> [What you will do]: Go to the line holding "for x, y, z" in the entries below and write out exactly every line down to and including the line holding "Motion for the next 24".

━━━━━ Given records ━━━━━

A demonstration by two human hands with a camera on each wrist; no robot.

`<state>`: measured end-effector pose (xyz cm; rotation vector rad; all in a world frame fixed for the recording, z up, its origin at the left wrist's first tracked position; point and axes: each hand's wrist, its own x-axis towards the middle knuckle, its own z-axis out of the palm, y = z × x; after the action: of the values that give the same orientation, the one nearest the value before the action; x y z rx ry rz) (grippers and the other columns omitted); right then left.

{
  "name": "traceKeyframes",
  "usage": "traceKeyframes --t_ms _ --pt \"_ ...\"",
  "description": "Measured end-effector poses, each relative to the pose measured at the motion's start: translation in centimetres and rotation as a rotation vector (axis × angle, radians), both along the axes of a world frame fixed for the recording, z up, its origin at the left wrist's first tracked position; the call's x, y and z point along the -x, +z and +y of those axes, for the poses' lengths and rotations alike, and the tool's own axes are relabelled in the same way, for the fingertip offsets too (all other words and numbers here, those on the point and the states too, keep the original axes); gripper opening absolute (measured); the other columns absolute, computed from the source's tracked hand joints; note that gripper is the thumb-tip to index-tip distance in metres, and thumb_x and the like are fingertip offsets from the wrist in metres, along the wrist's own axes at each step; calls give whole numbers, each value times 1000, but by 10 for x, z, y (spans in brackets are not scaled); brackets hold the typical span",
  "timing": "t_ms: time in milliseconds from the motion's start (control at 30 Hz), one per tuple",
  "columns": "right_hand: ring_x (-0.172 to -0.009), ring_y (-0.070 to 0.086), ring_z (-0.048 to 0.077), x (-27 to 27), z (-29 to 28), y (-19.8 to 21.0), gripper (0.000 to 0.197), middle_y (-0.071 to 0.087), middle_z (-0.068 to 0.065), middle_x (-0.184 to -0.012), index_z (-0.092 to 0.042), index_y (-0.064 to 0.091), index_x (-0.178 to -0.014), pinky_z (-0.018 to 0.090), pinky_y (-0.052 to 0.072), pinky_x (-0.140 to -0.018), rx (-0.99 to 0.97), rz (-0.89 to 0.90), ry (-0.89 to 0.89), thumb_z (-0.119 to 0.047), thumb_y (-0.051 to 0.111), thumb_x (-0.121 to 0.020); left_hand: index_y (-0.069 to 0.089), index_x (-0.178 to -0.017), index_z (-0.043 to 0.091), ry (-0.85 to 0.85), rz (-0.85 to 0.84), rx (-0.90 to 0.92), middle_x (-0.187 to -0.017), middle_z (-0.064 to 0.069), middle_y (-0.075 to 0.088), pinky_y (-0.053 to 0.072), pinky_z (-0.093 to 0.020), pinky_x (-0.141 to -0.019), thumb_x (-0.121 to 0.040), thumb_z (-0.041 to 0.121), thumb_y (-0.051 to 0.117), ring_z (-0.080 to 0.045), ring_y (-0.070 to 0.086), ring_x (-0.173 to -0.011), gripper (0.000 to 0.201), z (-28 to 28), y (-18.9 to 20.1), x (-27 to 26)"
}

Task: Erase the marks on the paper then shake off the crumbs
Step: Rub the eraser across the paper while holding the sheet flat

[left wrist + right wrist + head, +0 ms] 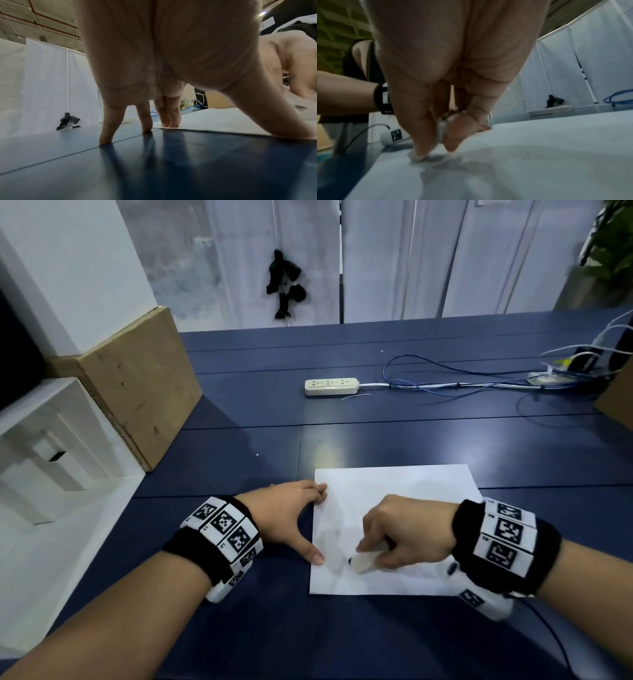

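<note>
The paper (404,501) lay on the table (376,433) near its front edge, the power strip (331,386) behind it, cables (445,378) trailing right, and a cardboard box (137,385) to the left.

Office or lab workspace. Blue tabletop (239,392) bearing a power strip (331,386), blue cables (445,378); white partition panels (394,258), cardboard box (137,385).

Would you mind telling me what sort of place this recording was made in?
Probably an office or lab workspace: a dark blue table carries a white power strip and loose blue cables, with white partition panels behind.
</note>
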<state>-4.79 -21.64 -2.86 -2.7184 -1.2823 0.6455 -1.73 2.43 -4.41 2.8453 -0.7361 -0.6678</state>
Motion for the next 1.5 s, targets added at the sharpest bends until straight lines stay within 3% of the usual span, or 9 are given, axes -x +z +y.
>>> traceKeyframes --t_ms 67,267,467,667,800,933,1133,1300,1500 --pt "-70 51 16 -6 3 0 26 67 5 -80 -19 73 -104 25 44 -69 -18 6 -16 -31 65 -82 38 -148 18 -1 -21 13 -153 17 28 30 -33 -117 -52 71 83 -5 32 -141 118 -3 1 -1" --pt "-63 36 31 -36 5 4 33 51 18 -65 -4 59 -71 41 48 -62 -100 -197 -203 -34 58 -85 41 -144 17 4 -41 20 -147 15 35 33 -27 -114 -53 67 86 -7 38 -136 114 -6 4 -2" --pt "-71 53 16 1 3 4 23 69 5 -83 -17 75 -101 26 46 -70 -22 47 -36 -27 69 -82 42 -142 18 25 -34 -3 -137 19 37 39 -34 -111 -47 73 84 -7 41 -130 118 -7 2 -3" --pt "-62 34 29 -35 5 5 41 45 14 -60 -4 56 -66 38 40 -58 -103 -213 -225 -36 58 -92 42 -139 20 15 -33 -34 -116 27 30 42 -36 -107 -46 73 84 -7 44 -125 115 -8 5 -4" --pt "-68 51 24 -1 3 6 18 63 8 -75 -11 68 -83 31 44 -67 -59 -66 -30 -28 63 -83 42 -142 19 20 -29 -31 -119 25 34 42 -35 -108 -44 75 83 -6 44 -123 120 -7 3 -6" --pt "-71 47 12 -4 6 6 26 66 2 -80 -19 74 -107 21 38 -70 -37 9 -24 -26 68 -83 43 -139 19 10 -33 -37 -114 25 33 43 -35 -106 -44 75 83 -7 46 -119 117 -9 3 -6" --pt "-64 41 26 -32 1 3 33 58 15 -67 -7 68 -81 36 47 -63 -66 -181 -195 -37 54 -85 39 -144 17 18 -30 -22 -134 18 37 37 -31 -111 -51 68 86 -8 42 -130 117 -9 5 -3" --pt "-71 47 5 3 -1 3 29 68 -1 -90 -23 73 -111 11 36 -66 -49 88 10 -29 69 -83 40 -141 21 21 -21 -32 -116 28 30 43 -39 -106 -45 76 82 -6 43 -124 118 -6 1 -5" --pt "-61 40 26 -48 -6 1 34 52 9 -60 -13 69 -81 41 52 -66 -76 -208 -242 -44 56 -83 36 -144 26 29 -9 -50 -128 28 32 43 -45 -105 -47 78 80 -5 40 -130 119 -4 3 -2"
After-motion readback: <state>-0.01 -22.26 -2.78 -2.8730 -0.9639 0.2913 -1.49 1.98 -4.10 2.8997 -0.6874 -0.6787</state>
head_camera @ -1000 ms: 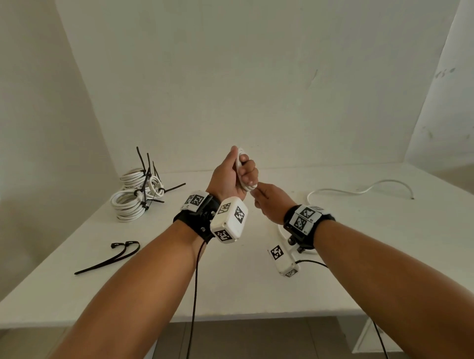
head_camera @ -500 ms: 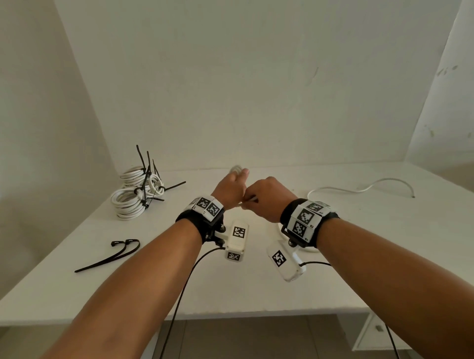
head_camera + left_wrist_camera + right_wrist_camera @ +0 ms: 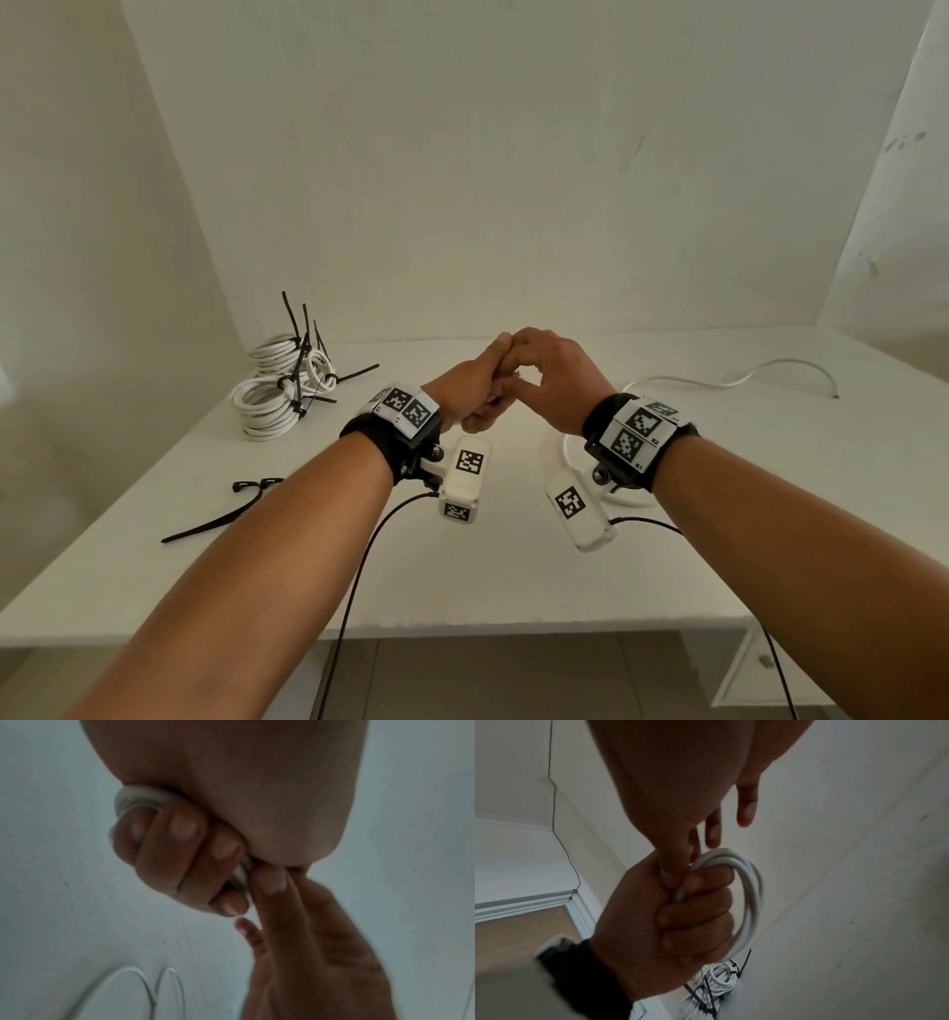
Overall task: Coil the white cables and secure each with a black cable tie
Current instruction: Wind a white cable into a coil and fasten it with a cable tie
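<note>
A white worktop [image 3: 513, 575] fills a corner of plain, off-white walls [image 3: 462, 180], the right-hand one marked with a few dark scuffs, and tiled floor shows below the front edge. Above the middle of the worktop the person's left hand [image 3: 470, 383] is closed in a fist around a small coil of white cable [image 3: 746, 894], its fingers curled through the loops, which stick out past the knuckles in the right wrist view. The right hand [image 3: 552, 380] touches the left from the side, thumb and forefinger pinching the cable strand where it leaves the fist while the other fingers hang loose and spread. The free length of the same cable [image 3: 739, 377] trails across the worktop to the right in a long arc, with another loop lying under the right wrist. At the back left, near the corner, sits a stack of finished coils [image 3: 280, 393] bound with black ties whose tails poke upward and sideways. Nearer the front left lie loose black cable ties [image 3: 221, 511], flat on the worktop and well apart from the stack. Both wrists wear black bands with checkered markers and white camera units [image 3: 464, 478]. The right wrist view also catches white door trim and a thin wire running down the wall
</note>
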Tool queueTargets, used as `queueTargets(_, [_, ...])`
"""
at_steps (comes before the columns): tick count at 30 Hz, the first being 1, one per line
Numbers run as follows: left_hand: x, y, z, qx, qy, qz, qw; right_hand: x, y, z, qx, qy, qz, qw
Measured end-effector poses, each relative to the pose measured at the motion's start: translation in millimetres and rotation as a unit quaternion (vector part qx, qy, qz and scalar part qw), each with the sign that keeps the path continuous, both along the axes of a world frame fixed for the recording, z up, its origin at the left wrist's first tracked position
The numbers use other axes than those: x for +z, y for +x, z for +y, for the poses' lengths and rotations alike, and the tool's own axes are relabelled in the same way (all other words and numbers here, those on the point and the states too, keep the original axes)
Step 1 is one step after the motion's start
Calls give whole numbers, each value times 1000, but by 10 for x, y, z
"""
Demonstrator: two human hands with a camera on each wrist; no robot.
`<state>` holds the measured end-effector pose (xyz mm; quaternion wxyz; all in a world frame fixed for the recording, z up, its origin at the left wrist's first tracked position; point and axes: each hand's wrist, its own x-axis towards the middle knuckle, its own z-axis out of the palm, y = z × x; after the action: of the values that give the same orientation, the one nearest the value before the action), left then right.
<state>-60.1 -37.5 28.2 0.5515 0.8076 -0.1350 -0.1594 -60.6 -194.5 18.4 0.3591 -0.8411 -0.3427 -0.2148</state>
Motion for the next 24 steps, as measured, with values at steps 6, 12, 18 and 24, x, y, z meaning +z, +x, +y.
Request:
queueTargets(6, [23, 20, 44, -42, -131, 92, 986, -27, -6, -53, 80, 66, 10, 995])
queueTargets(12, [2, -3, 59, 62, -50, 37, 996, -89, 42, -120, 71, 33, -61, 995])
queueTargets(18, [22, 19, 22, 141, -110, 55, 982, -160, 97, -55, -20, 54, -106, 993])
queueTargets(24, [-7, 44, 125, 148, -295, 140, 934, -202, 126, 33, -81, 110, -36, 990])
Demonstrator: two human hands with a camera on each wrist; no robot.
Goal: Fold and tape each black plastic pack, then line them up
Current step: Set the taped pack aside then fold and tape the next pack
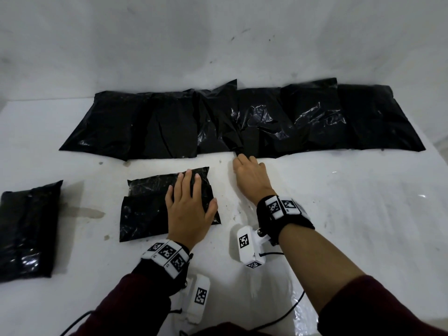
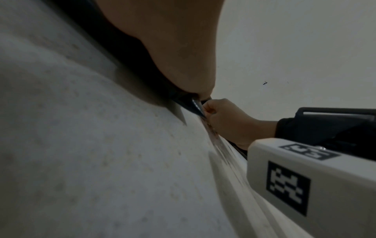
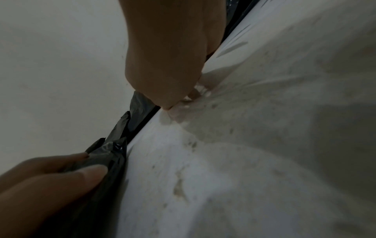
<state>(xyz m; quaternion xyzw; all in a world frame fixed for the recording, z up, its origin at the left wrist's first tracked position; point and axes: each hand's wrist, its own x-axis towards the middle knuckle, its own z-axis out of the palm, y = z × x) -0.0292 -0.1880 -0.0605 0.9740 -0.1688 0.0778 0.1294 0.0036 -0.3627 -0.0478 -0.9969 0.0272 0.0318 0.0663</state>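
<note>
Black plastic pack (image 1: 155, 204) lies folded under the flat left hand (image 1: 191, 209). The right hand (image 1: 249, 175) is curled, picking at the table (image 1: 339, 214); probably tape is needed next.

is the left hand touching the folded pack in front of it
Touching: the head view shows the left hand lying flat, fingers straight, on the folded pack.

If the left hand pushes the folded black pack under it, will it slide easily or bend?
The folded pack looks filled and flat, so it probably slides as one piece rather than rolling. Its glossy, wrinkled plastic seems slippery on the white table. The folded flap likely springs open if the left hand, pressing flat on it, lifts.
</note>
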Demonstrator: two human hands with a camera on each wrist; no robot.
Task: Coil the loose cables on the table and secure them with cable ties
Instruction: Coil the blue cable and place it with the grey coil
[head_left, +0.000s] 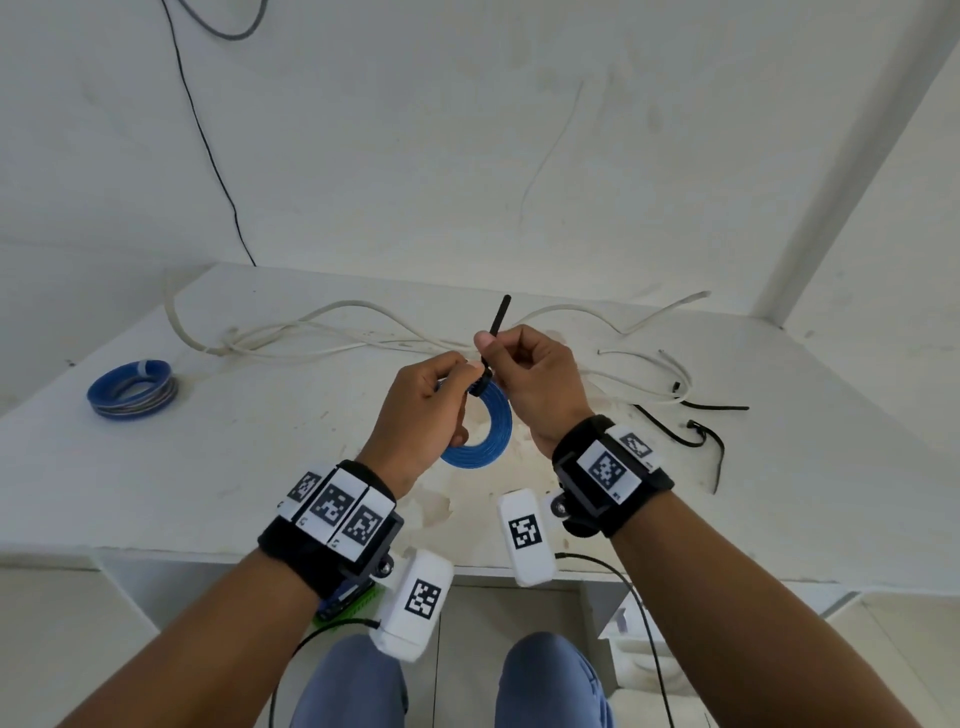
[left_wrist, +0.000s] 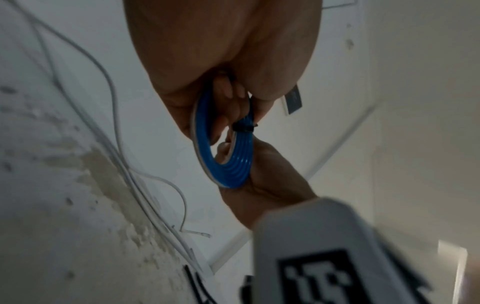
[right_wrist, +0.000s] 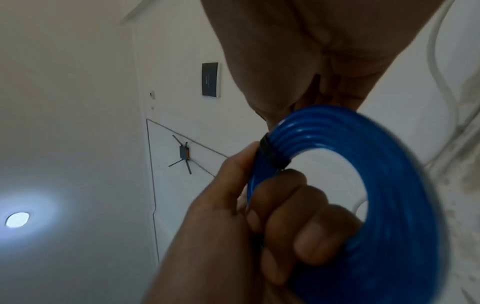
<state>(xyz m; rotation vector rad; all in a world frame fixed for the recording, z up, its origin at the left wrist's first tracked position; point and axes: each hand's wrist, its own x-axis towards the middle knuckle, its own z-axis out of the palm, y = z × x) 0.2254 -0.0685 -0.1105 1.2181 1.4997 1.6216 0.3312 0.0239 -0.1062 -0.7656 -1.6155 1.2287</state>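
Pinching the tail of the black cable tie (head_left: 497, 327) in my right hand (head_left: 537, 384), I see it stand nearly upright, rising away from the table (head_left: 260, 467) out of its head on the top of the blue cable coil (head_left: 485, 436). My left hand (head_left: 423, 410) grips that coil on its left side, fingers curled through the ring, holding it above the table between both wrists. The pull should, I judge, run straight along the tail, away from the left hand. White loose cables (head_left: 322, 332) lie beyond, uncoiled.
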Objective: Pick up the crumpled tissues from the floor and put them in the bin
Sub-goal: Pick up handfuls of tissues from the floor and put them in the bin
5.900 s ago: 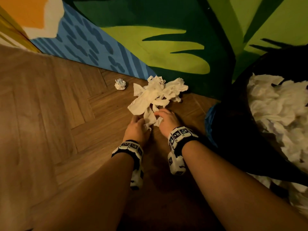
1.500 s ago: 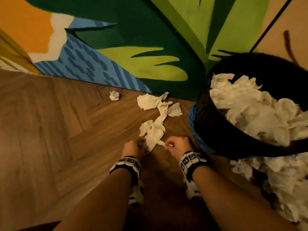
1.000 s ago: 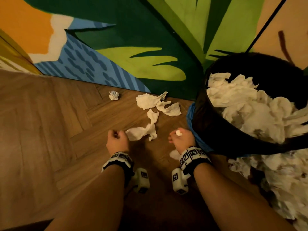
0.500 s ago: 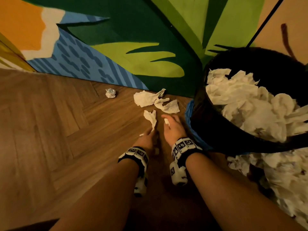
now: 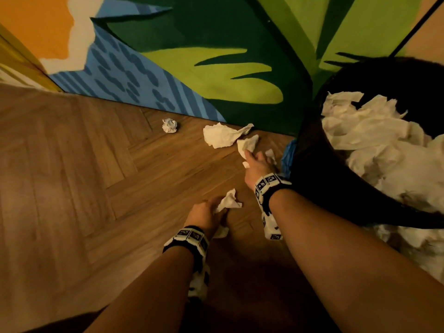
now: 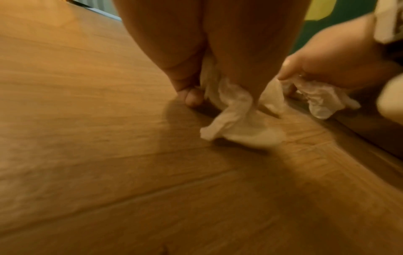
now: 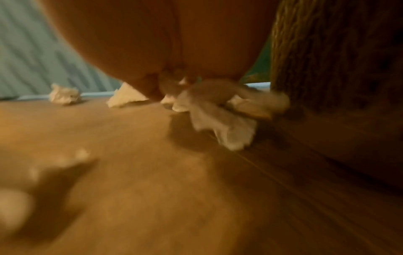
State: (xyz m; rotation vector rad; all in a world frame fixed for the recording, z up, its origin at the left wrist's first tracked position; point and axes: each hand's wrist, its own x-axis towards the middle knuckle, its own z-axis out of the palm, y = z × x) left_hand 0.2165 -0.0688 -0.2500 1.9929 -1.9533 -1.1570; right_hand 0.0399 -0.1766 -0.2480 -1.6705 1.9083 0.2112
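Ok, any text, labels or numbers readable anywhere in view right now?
None readable.
Left wristband: black-and-white square marker patterns, no letters.
Right wristband: the same patterns, no words.
Wall mural, bin, tissues: no writing visible.

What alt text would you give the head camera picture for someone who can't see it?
Seen from above, a person's left hand grips a crumpled tissue on a wooden floor while the right hand grasps another tissue beside a black bin heaped with tissues. A flat tissue and a small wad lie by a painted wall.
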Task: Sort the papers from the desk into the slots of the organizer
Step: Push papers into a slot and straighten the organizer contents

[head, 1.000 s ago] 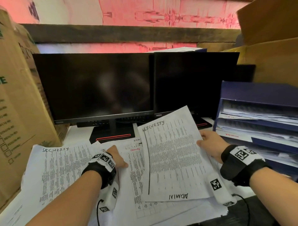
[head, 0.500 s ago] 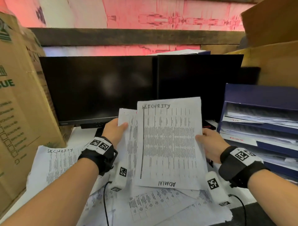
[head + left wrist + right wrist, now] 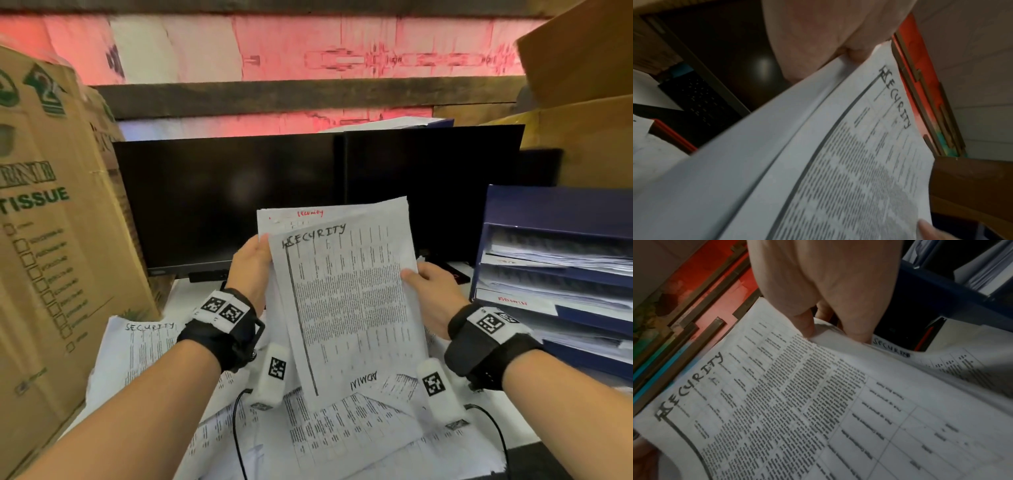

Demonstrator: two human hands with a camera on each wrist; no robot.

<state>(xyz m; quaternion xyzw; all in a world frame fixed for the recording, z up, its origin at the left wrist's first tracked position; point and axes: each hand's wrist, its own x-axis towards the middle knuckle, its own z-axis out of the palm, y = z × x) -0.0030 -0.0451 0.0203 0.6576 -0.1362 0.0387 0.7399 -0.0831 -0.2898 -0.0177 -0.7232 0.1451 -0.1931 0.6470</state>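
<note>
I hold a small stack of printed sheets [image 3: 346,301] upright in front of the monitors; the front sheet [image 3: 797,402] is hand-marked "SECURITY". My left hand [image 3: 251,263] grips the stack's left edge, thumb in front [image 3: 849,53]. My right hand [image 3: 428,287] pinches the right edge, thumb on the front sheet [image 3: 805,324]. More printed papers [image 3: 308,435] lie spread on the desk below, one [image 3: 137,346] also marked "SECURITY". The blue organizer [image 3: 548,212] stands at right with papers in its slots.
Two dark monitors [image 3: 239,198] stand behind the held sheets. A tall cardboard "TISSUE" box [image 3: 51,240] borders the desk at left, and more cardboard boxes [image 3: 589,144] rise behind the organizer. Cables [image 3: 236,428] trail from the wrist cameras over the papers.
My left hand picked a second sheet off the desk and joined it behind the one in my right hand. Both hands then raised the stack upright and squared it.
</note>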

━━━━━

> [Finished exercise]:
Calls give whole numbers, each value times 1000, but by 10 for x, y, z
"""
Demonstrator: two human hands with a camera on each wrist; no robot.
`<state>` holds the measured end-effector pose (xyz mm; quaternion wxyz; all in a world frame fixed for the recording, z up, its origin at the left wrist's first tracked position; point and axes: each hand's wrist, its own x-axis towards the middle knuckle, its own z-axis out of the palm, y = z × x; after the action: of the values that give the same orientation, the one nearest the value before the action), left then right.
<state>-60.1 -37.5 28.2 0.5515 0.8076 -0.1350 -0.1594 -60.6 -194.5 18.4 0.3591 -0.8411 -0.3427 -0.2148</state>
Motion for the next 24 steps, as measured, with values at steps 6, 12, 18 and 24, x, y, z meaning +z, +x, +y.

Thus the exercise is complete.